The Sterile Water for Inhalation is provided in a Flexoval® bottle which is a flexible plastic bottle with a spikeable cap at the base and is pre-filled with sterile water. The bottle is 1 liter in volume and is made of Low-Density Polyethylene (LDPE). The bottle has one administration port (cap) which is clear and natural in color. The bottle has one standard hanger that is integrated at the base of the bottle also has a multi-color adhesive label affixed by an automatic labeler. The product is sterilized by heat in an autoclave. The device is sold sterile and cannot be re-used: it is discarded after use. The device is intended for use by qualified staff.

This document is a 510(k) Premarket Notification from Hometa Inc. for their "Sterile Water for Inhalation in 1L Flexoval® Bottles." It focuses on demonstrating substantial equivalence to a predicate device, "Sterile Water for Inhalation Flex Bag, USP" by Cardinal Health Inc.

The document does not describe an AI/ML-driven medical device evaluation. Therefore, it does not contain the information requested in your prompt regarding acceptance criteria, study details for an AI/ML device, such as sample sizes, expert qualifications, adjudication methods, MRMC studies, standalone performance, ground truth establishment, or training set details.

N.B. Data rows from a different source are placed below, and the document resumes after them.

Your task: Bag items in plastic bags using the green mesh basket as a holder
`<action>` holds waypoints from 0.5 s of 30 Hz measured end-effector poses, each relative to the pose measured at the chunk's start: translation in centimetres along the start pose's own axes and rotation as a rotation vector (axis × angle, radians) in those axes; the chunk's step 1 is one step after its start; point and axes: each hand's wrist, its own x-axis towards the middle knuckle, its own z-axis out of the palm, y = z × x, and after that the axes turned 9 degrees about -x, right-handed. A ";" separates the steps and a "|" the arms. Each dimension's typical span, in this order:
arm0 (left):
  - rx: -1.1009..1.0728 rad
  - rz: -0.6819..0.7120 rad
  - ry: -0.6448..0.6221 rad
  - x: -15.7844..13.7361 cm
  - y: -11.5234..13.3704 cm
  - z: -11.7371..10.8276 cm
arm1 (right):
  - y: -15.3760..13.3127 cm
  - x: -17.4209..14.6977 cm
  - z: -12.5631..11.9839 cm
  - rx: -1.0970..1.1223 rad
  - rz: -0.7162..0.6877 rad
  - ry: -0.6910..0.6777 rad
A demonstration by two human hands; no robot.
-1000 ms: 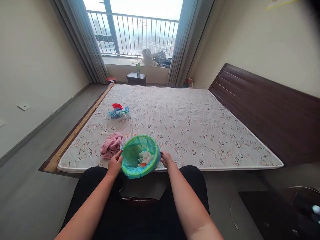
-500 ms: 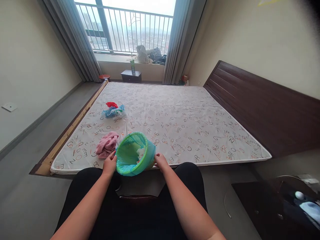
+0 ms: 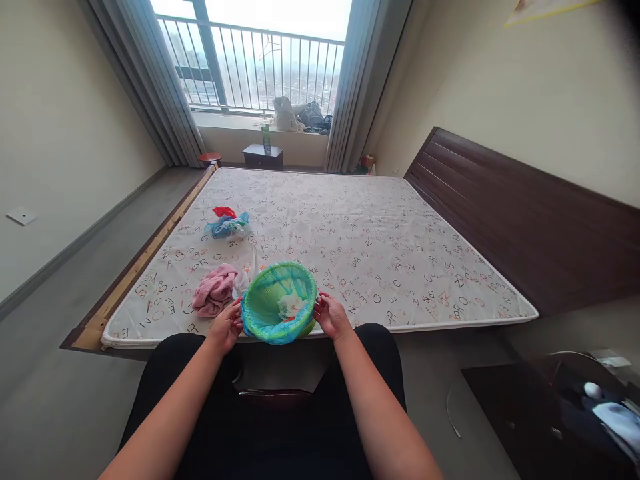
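Between my two hands is a green trash can (image 3: 260, 300) lined with a blue-green plastic bag, its mouth tilted toward me. Some white and red crumpled stuff lies inside it. My left hand (image 3: 226, 327) is closed on the rim's left side, and my right hand (image 3: 332, 315) grips the right side. Just left of the can, a pink cloth (image 3: 215, 290) lies bunched on the mattress (image 3: 350, 247), with a clear plastic bag (image 3: 243, 283) beside it. Farther back sits a heap of blue, white and red plastic bags (image 3: 227, 223).
A wooden bed frame edge (image 3: 145, 267) runs along the left, and a dark headboard (image 3: 510, 220) stands at the right. At lower right is a dark low surface (image 3: 540, 420) bearing a white ball (image 3: 593, 390). A small nightstand (image 3: 263, 157) holds a green bottle (image 3: 266, 137) near the window.
The trash can has shifted slightly right and turned, so its opening faces me more and its contents show better. Both hands have moved with it, still at its rim.
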 end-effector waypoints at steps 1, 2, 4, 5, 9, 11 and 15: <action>-0.006 -0.015 -0.005 -0.4 0.3 0.6 | -0.1 -0.3 0.2 0.012 -0.003 0.001; 0.014 -0.029 0.005 -0.8 0.6 1.2 | -0.2 -0.5 0.3 0.014 -0.011 0.005; 0.076 -0.043 0.043 -1.4 1.0 2.3 | -0.5 -0.7 0.3 -0.046 -0.061 0.031; 0.089 -0.044 0.052 -1.6 1.2 2.8 | -0.6 -0.8 0.2 -0.111 -0.109 0.057; -0.062 -0.098 0.063 -1.8 1.5 4.1 | -1.1 -0.9 -0.3 -0.499 -0.371 0.216; -0.147 -0.118 0.079 -1.8 1.4 4.4 | -1.3 -1.0 -0.6 -0.627 -0.430 0.276; -0.180 -0.081 -0.003 -2.2 1.0 4.8 | -1.6 -1.3 -0.9 -0.490 -0.231 0.234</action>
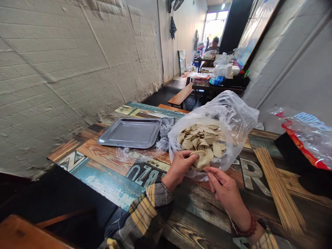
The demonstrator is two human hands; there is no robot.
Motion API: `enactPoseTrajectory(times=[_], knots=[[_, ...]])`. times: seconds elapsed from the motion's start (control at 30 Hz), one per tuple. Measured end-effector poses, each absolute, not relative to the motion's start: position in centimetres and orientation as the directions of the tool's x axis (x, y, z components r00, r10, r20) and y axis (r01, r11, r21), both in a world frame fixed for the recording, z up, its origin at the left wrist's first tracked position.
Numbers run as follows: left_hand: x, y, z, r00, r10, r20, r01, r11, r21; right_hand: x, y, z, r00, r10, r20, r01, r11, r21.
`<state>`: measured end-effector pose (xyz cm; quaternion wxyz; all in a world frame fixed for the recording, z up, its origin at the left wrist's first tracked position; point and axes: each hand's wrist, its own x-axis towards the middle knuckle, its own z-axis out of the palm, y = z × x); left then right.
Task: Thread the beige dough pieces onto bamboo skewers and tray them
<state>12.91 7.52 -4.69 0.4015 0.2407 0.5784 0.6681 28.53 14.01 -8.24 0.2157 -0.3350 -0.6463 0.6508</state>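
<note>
My left hand (pixel 179 168) pinches a few flat beige food slices (pixel 203 161) between thumb and fingers, at the near edge of an open clear plastic bag (pixel 234 116). Inside the bag lies a loose heap of similar slices (pixel 198 133); their exact kind is not clear. My right hand (pixel 227 190) is closed on a thin bamboo skewer (pixel 230 219), whose shaft runs back under the palm toward the wrist. Its fingertips are close to the right edge of the held slices. Whether the skewer's tip has entered them I cannot tell.
A metal tray (pixel 129 133) lies left of the bag, with a grey cloth (pixel 166 128) beside it. To the right is a bundle of bamboo skewers (pixel 278 190). A red and clear package (pixel 306 138) rests at far right. Benches and a person are farther back.
</note>
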Motion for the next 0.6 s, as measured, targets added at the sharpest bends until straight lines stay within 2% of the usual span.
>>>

The study described in this document is primarily focused on non-clinical testing to ensure the new device (Sterile Water for Inhalation in Flexoval Bottles) performs equivalently to the existing predicate device (Sterile Water for Inhalation Flex Bag). The testing includes:

• Functional Testing (per ISO 15747): Resistance to temperature, pressure, and leakage; penetration ability of the insertion point; adhesion strength and impermeability of the insertion point; transparency; resistance to dropping; and hanger integrity.
• Physicochemical and Biological Testing (per USP methods and internal validated methods): Total Organic Carbon, Conductivity, Oxidizable Substances, Process Bioburden, Sterility, and Bacterial Endotoxins.
• Sterilization Validation (per ISO 17665): Moist heat sterilization to achieve a Sterility Assurance Level (SAL) of 10^-6, using Geobacillus stearothermophilus as a biological indicator.
• Biocompatibility Testing (per ISO 10993 series): Extractable/leachables testing, toxicological risk assessment, cytotoxicity, sensitization testing, intracutaneous reactivity test, and material-mediated pyrogenicity.

The "acceptance criteria" discussed in this document are the standards and requirements for these non-clinical tests to demonstrate that the new device is safe and effective and performs as intended, similar to the predicate. The reported "performance" is that the device met these standards.

Therefore, I cannot provide the requested table or details related to AI/ML device evaluation. The information in the provided text pertains to the substantial equivalence of a medical consumable (sterile water) based on physical, chemical, and biological properties, not an AI/ML algorithm.